What you will do> Copy out exactly the stretch of the listing below that begins at the line containing "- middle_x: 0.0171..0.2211" and ends at the line containing "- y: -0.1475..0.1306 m", and copy nothing outside it.
╭─ Data extract
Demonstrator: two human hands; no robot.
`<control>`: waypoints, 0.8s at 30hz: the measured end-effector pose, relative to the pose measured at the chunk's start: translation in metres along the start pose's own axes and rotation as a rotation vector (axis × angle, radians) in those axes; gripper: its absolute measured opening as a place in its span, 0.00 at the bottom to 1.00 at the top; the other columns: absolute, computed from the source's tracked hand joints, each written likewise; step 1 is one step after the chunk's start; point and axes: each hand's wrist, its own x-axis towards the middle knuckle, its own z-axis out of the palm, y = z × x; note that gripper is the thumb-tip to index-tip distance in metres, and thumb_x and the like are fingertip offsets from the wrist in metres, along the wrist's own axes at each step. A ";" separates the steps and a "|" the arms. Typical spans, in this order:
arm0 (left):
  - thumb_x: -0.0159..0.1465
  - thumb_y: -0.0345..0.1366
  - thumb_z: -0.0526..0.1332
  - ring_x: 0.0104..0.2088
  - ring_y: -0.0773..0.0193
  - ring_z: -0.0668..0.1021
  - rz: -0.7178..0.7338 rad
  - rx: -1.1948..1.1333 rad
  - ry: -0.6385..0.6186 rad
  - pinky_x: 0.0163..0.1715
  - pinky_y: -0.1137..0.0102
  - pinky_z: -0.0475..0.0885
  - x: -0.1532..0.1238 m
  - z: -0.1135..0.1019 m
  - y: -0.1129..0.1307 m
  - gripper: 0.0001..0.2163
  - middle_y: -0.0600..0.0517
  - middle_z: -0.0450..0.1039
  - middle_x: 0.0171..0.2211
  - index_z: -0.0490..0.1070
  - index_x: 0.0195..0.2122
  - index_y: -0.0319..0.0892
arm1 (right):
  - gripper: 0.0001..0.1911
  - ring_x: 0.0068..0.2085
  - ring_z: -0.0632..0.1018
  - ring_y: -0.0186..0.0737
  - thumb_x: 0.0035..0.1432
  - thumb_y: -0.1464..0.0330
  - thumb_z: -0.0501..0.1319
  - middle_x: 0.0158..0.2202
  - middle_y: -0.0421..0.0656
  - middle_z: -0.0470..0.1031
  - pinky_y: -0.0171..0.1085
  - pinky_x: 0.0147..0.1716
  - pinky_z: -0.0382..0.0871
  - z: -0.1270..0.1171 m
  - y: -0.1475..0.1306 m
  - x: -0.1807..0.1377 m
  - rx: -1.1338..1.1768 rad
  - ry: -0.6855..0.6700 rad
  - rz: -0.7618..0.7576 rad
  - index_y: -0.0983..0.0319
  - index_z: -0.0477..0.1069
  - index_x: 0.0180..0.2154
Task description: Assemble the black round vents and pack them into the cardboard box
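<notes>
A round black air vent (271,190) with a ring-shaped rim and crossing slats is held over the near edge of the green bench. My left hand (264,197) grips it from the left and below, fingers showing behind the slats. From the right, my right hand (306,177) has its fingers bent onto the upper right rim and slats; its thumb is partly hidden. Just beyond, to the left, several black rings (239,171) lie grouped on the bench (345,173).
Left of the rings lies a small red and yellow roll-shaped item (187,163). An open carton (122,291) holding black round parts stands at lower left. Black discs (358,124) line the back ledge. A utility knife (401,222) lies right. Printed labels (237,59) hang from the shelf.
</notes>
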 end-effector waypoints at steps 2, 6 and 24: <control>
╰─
Your response>
  - middle_x: 0.0171..0.2211
  - index_z: -0.0490..0.1070
  - index_x: 0.0195..0.2122
  - index_y: -0.0319..0.0892
arm1 (right):
  - gripper: 0.0001..0.1911
  - ring_x: 0.0068..0.2085
  - ring_z: -0.0632..0.1018
  - ring_y: -0.0186..0.0737
  - thumb_x: 0.0035..0.1432
  - thumb_y: -0.1464..0.0330
  - thumb_z: -0.0501..0.1319
  - middle_x: 0.0158..0.2202
  - middle_y: -0.0421..0.0656
  - middle_z: -0.0470..0.1031
  - pinky_y: -0.0171..0.1085
  - pinky_x: 0.0147..0.1716
  - pinky_z: -0.0382..0.0871
  - z: -0.1270..0.1171 m
  - y: -0.1475..0.1306 m

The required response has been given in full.